Retry Strategies Done Right

Retries are the simplest resilience pattern and the one most often misused. A retry helps when the failure is transient; it hurts when the failure is systemic. This article is about telling the two apart and implementing retries that don’t turn small incidents into outages.

Retries make outages worse

The counter-intuitive failure mode: a downstream service slows from 50ms to 3s. Upstream retries twice on timeout. Each user request now creates three downstream calls. Downstream load triples at the exact moment it’s struggling. It dies. Upstream retries continue to the dead downstream until its breaker trips. Meanwhile, users see errors for 10 minutes instead of 30 seconds.

This is a retry storm. The cure: retry only what’s retriable, back off when you do, and bound the total attempts.

What’s retriable

Retryable:

Network timeouts
5xx errors (specifically 502, 503, 504)
Connection resets
Known transient DB errors (serialization, deadlock)
Rate limit responses with Retry-After

Not retryable:

4xx errors (the request is bad; retrying doesn’t fix it)
Non-idempotent operations that may have already succeeded
Timeouts where the request might have side-effected
Errors with explicit “do not retry” signals

Most retry frameworks default to retrying “on exception”. That’s usually wrong. Configure explicitly which exceptions / status codes retry.

Exponential backoff

Retrying immediately after a failure is the worst strategy — the downstream is probably still overloaded. Exponential backoff waits progressively longer:

1st retry: after 100ms
2nd retry: after 400ms
3rd retry: after 1.6s

Doubling (or 4×) each time. Gives the downstream time to recover.

Jitter

Without jitter, every client retries at the same moment. Thousands of clients → coordinated wave of retries → downstream load spikes.

With jitter, each client adds randomness:

delay = base * 2^attempt * random(0.5, 1.5)

Clients retry at different moments.

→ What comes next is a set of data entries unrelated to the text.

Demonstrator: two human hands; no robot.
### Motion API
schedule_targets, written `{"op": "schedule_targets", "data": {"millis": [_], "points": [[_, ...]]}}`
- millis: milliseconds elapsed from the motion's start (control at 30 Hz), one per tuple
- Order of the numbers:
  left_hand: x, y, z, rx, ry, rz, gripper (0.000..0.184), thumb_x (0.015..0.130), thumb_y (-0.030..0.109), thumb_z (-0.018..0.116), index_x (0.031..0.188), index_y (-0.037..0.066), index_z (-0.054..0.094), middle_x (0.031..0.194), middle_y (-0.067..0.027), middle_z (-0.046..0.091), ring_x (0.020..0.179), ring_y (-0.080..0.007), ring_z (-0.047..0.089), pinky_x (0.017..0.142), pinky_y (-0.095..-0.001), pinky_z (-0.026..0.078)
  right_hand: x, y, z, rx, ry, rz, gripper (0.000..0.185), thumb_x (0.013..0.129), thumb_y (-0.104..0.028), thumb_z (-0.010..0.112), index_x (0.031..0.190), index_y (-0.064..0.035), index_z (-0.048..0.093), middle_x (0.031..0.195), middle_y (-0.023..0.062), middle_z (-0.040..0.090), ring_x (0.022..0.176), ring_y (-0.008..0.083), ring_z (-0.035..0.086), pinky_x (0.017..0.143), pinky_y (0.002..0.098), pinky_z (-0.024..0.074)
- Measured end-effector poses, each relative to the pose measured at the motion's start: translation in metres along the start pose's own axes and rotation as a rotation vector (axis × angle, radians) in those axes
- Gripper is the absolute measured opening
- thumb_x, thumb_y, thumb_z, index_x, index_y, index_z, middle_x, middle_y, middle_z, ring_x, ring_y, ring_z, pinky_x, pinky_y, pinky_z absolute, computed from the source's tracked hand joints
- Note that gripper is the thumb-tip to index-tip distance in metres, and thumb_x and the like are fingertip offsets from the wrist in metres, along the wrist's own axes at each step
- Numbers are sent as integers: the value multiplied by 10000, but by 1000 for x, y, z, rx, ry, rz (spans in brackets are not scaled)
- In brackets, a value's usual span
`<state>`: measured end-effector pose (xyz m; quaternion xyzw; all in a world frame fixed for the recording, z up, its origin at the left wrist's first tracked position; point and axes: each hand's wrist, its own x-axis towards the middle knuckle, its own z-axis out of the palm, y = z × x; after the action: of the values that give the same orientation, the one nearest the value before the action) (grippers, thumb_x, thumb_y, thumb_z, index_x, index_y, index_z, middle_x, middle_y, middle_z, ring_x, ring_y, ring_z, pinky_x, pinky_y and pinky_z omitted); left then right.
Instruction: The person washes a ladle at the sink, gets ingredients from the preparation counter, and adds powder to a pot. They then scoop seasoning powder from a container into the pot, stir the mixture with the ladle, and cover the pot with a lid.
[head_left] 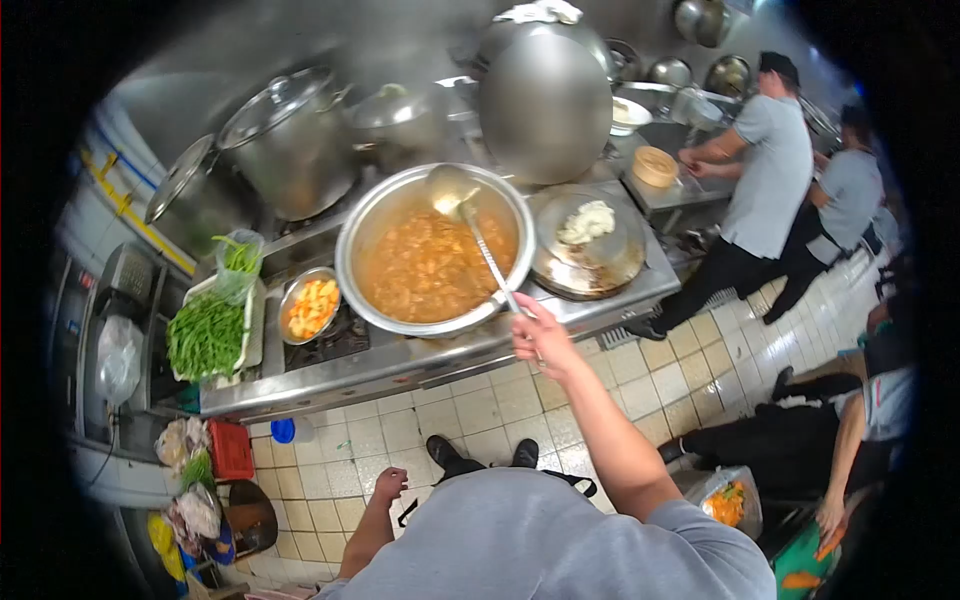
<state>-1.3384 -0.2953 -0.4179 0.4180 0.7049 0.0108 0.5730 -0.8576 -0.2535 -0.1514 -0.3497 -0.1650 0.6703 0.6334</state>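
My right hand (540, 335) is closed around the handle of a long metal ladle (482, 240). The ladle reaches over the near rim of a wide metal pot (350, 285), its bowl at the far side above an orange-brown stew (425, 260) with chunks in it. Low at my side hangs my left hand (390, 484), its fingers loosely bent and apart, holding nothing I can see. Left of the pot is a metal bowl of orange and yellow chopped pieces (312, 308). On the right, a round metal lid (590, 262) carries a crumpled white cloth (587, 222).
Tall stockpots (290, 150) line the back. A tray of green vegetables (207, 335) sits at the left end. Two people (770, 170) work at the right counter. Behind me at right, another person's hand (830, 515) is at a green board. A red crate (231, 450) stands on the floor.
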Motion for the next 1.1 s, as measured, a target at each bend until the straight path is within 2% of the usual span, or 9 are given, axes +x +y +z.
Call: {"op": "schedule_targets", "data": {"millis": [133,300,433,467,667,733,867,900,1100], "points": [[-26,110,48,209,-153,457,242,898,256,606,816,30,636,668,-48,614,580,-149,591,559,-301,479,-37,-6,-24,-5,31,-2,462,990,-105,479,1431,-162,355,816,30,491,587,96,374,497,236,318],[-188,332,124,135,-275,1024,189,921,221,621,916,33,634,786,-15,601,714,-85,528,651,-263,453,-158,-17,-105,-6,119,-189,452,963,-150,516,1393,-114,380,754,73,524,552,126,459,476,271,384],[-265,463,178,328,-282,1296,238,918,246,623,974,15,604,829,-86,625,779,-153,607,704,-306,488,-244,25,-179,-129,473,-222,357,938,-128,547,1274,-104,429,673,58,526,479,138,469,437,269,377],[-246,486,208,216,-297,1530,251,911,275,615,1006,42,620,888,-129,678,786,-250,665,695,-360,503,-258,42,-196,-202,590,-182,315,940,-116,544,1237,-115,437,666,53,533,473,138,475,431,271,380],[-148,646,408,335,-41,1676,176,839,177,582,890,37,676,891,-194,680,872,-390,648,768,-452,523,-299,156,-270,-43,1073,80,176,931,-73,527,1060,-130,422,664,57,545,477,143,492,383,277,372],[-112,690,436,867,34,1448,208,782,172,597,874,28,716,951,-224,684,896,-395,666,801,-484,535,-310,194,-284,-22,1152,124,173,895,-28,498,1041,-112,458,683,90,553,478,156,491,391,279,390],[-10,738,457,1072,197,1111,323,920,167,489,1152,42,675,1234,-157,634,1122,-316,626,882,-458,530,-333,237,-274,192,1257,164,193,920,-88,552,1083,-75,449,683,96,562,484,153,504,396,286,399],[69,752,487,1146,368,1065,324,929,185,496,1177,76,675,1252,-132,631,1139,-299,621,894,-452,524,-335,228,-252,248,1335,156,218,926,-92,555,1110,-74,441,674,87,564,482,156,513,396,298,402],[89,741,455,1325,269,877,340,899,282,579,1179,123,687,1244,-95,647,1165,-256,615,927,-417,492,-341,242,-232,342,1405,15,265,935,-99,556,1161,-74,418,669,81,564,475,166,518,395,313,403]]}}
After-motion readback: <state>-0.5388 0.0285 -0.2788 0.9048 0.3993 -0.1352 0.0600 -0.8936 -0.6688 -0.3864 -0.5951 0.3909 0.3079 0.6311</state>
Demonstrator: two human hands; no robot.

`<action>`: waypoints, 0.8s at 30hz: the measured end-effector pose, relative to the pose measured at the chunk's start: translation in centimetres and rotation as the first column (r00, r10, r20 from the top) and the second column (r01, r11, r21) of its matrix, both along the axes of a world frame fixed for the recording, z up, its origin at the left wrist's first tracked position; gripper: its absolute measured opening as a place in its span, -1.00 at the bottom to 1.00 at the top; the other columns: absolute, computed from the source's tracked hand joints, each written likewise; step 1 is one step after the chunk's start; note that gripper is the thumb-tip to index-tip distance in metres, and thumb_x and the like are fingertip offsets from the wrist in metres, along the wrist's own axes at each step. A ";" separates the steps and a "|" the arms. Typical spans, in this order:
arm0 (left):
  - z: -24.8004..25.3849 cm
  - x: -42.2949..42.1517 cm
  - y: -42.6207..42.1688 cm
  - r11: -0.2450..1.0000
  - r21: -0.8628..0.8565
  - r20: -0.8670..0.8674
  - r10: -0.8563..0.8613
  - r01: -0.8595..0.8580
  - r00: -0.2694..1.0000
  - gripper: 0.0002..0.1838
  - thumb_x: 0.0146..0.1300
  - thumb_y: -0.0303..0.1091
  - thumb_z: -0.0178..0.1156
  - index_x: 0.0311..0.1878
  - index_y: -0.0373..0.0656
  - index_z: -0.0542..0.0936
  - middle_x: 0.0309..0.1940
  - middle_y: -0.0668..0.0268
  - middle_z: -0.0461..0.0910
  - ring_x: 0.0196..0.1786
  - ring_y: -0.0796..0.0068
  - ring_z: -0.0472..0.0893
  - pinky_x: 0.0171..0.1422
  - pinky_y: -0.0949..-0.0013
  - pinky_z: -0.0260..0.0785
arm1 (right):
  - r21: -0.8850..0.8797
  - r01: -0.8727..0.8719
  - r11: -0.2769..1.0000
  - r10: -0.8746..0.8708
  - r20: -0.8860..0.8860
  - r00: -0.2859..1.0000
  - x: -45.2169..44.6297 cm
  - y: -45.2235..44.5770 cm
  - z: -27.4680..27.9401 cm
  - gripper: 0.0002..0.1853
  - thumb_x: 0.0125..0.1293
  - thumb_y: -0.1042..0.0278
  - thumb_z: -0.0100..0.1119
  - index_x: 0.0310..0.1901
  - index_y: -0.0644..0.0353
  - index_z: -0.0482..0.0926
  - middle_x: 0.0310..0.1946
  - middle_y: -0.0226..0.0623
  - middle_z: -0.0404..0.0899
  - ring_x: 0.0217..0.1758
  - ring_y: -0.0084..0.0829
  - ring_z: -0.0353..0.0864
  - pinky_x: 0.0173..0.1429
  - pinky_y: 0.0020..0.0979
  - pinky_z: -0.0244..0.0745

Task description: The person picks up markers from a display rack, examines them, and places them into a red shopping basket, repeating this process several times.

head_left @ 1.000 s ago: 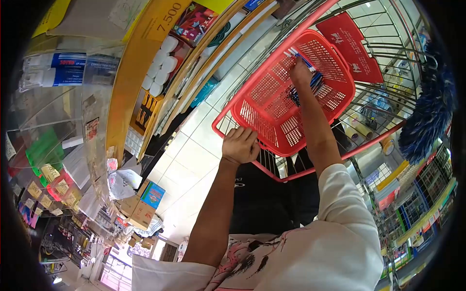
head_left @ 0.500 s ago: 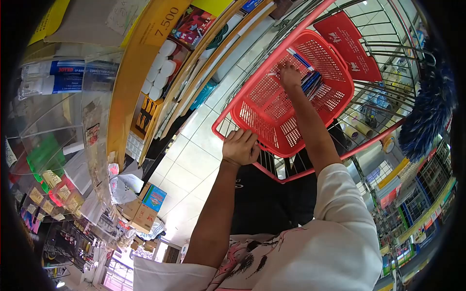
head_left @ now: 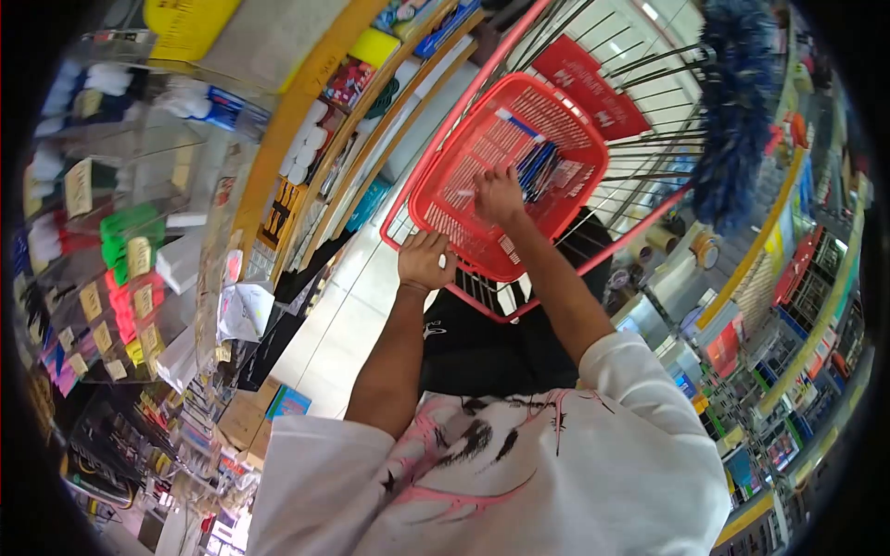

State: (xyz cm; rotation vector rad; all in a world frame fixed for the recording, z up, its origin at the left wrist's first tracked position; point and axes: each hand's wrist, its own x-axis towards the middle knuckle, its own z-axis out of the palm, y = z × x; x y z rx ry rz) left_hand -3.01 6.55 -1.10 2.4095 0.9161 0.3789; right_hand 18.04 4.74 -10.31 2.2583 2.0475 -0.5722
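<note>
Pens [head_left: 536,173] in red basket [head_left: 570,116], inside cart [head_left: 640,228] — left hand [head_left: 426,260] curled on cart rim, right hand [head_left: 501,195] in basket, hold unclear

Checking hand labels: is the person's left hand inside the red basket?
No, the left hand is on the red cart rail, outside the red basket.
</note>
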 end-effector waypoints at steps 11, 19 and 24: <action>1.3 0.7 0.9 0.957 -0.290 -0.193 -0.045 -0.013 0.980 -0.81 0.09 -0.21 0.21 -0.47 -0.12 0.58 -0.48 0.25 0.63 -0.34 0.22 0.65 -0.18 0.16 0.49 | 0.208 0.106 0.972 -0.102 -0.029 0.994 3.8 -8.2 14.3 -0.61 -0.05 0.11 0.23 -0.25 0.25 0.55 -0.31 -0.07 0.62 -0.08 -0.17 0.58 0.15 -0.13 0.29; 6.3 3.5 4.5 0.670 -0.736 0.310 0.208 0.096 0.928 -0.69 0.35 -0.26 0.20 0.03 -0.26 0.57 -0.20 0.32 0.64 -0.13 0.59 0.59 0.01 0.47 0.42 | 0.431 0.199 0.880 -0.137 -0.173 0.975 3.5 -3.9 22.9 -0.64 -0.01 0.16 0.19 -0.29 0.30 0.47 -0.42 0.01 0.57 -0.26 0.00 0.60 -0.21 -0.03 0.52; 16.2 5.8 4.4 0.645 -0.748 0.522 0.424 0.158 0.740 -0.72 0.36 -0.38 0.19 0.09 -0.27 0.54 -0.20 0.34 0.62 -0.12 0.62 0.58 0.04 0.51 0.41 | 0.451 0.185 0.873 -0.063 -0.273 0.960 0.9 -1.5 29.7 -0.68 -0.01 0.18 0.17 -0.32 0.27 0.46 -0.40 -0.02 0.58 -0.36 0.01 0.63 -0.24 -0.04 0.54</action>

Downstream sees smooth rate instead of spikes.

“Full jitter” is a simpler variant — the delay is a random value between 0 and the computed max. Usually works as well in practice.

Bounded total time

Attempts alone aren’t enough. 5 attempts with exponential backoff can mean 30+ seconds of waiting. The user is gone by then.

Bound the total retry duration:

maxAttempts = 3
maxTotalDuration = 5s

Whichever comes first, stop retrying. User gets a prompt error instead of a timeout.

Idempotency is required

Retries for non-idempotent operations are almost always a bug. If POST /payments charges the user, a retry might charge again.

Solutions:

Make the endpoint idempotent via idempotency keys
Only retry on explicit “call didn’t reach the server” signals (connection reset before send; almost never safe)
Don’t retry non-idempotent operations at all

Most real systems end up with (1). Every write endpoint accepts an idempotency key; retries reuse it.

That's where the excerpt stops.